The following configuration is an example that was run on Pittsburgh Supercomputing Center,
and contains some specific settings useful for the hardware of that cluster.
This configuration runs 60 SLURM jobs, each with a single Dask worker (processes variable below),
and each worker uses 3 threads (worker_process_threads variable below).
On this particular SLURM queue (sometimes called “partition” or “allocation”) each node has 2GB of RAM per core,
so we ask for 32GB of RAM and 16 cores per job.
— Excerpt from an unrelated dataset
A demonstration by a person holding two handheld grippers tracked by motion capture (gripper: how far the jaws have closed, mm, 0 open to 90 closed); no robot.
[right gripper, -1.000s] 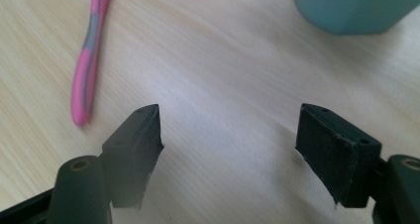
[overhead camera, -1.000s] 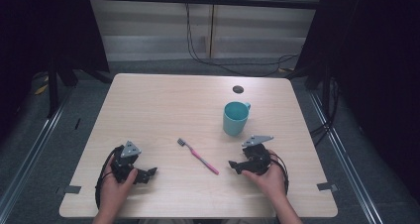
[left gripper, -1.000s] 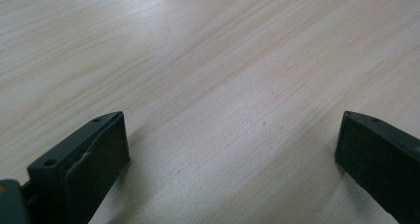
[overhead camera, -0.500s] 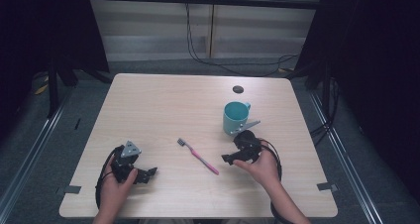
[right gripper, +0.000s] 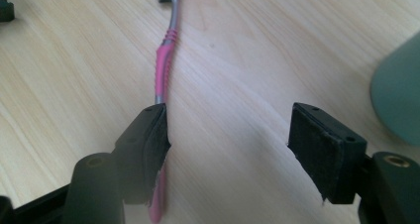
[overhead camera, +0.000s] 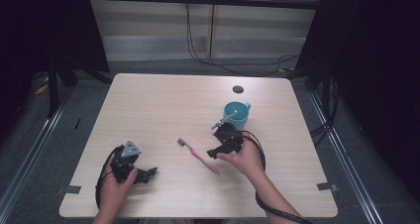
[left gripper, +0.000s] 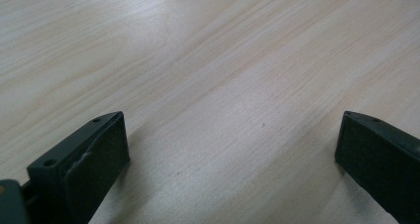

class Job(dask_jobqueue.slurm.SLURMJob):
# Rewrite the default, which is a property equal to cores/processes
worker_process_threads = 3
class Cluster(dask_jobqueue.SLURMCluster):
job_cls = Job
gb_per_job = 32
jobs = 60
processes = 1 # Single dask worker per slurm job
gb_per_core = 2 # PSC "regular memory" nodes provide fixed 2GB / core
cluster = Cluster(
# Number of Dask workers per node
processes=processes,
# Regular memory node type on PSC bridges2
queue="RM-shared",
# dask_jobqueue requires cores and memory to be specified
# We set them to match RM specs
cores=gb_per_job // gb_per_core,
memory=f"{gb_per_job}GB",
# Maximum walltime for the job, 6 hours.
# SLURM will kill the job if it runs longer
walltime="6:00:00",
)
# Run multiple jobs
cluster.scale(jobs=jobs)
# Alternatively to cluster.scale, can use adapt to run more jobs
# cluster.adapt(maximum_jobs=100)
client = dask.distributed.Client(cluster)
# Your code, running catalog.compute() or catalog.write_catalog()
# df = catalog.compute()
# Stop the cluster, it would ask SLURM to shut all the jobs down
cluster.close()
# Close the client
client.close()
So this configuration would allocate 60 SLURM jobs, with 60 Dask workers, which would create 180 Python threads, run on 960 CPU cores, and use 1920 GB of RAM in total. As you see, the number of CPU cores is significantly larger than the number of Python threads. This is a trick we use to get more RAM per each task, which is crucial for LSDB pipelines. As was mentioned earlier, LSDB pipelines may still utilize multiple CPU cores per a single Python thread, thanks to internal multithreading of underlying libraries, such as NumPy and PyArrow.
Dask Dashboard#
Dask output logs and the Dask Dashboard are both great ways to monitor and debug the pipeline. The dashboard is run automatically by Dask. Typically, the dashboard would be accessible at http://127.0.0.1:8787/status, but if port 8787 is already in use, Dask will automatically choose a different port.
Here is how you can get the Dashboard link using the Client object:
client = Client(n_workers=4, threads_per_worker=1)
print(client.dashboard_link)
In a Jupyter Notebook you can also display the client object, by making it the last line of your code or using the display function:
client = Client(n_workers=4, threads_per_worker=1)
display(client)
The Dashboard shows a lot of useful information, such as task progress (bar-charts on the right-hand side), number of tasks per worker (bottom left) and memory usage (top and center left).
If you see that memory bars are colored red, it means that the workers are running out of memory.
The Workers page shows the status of each worker, including their memory, CPU, and network usage.
If you see that the total number of workers is less than the number of workers you requested, it means that the workers were killed or died. This may happen if workers overused their memory limit or, in multiple-node clusters, because of network issues. Increasing the memory limit and network timeouts may help keep workers alive.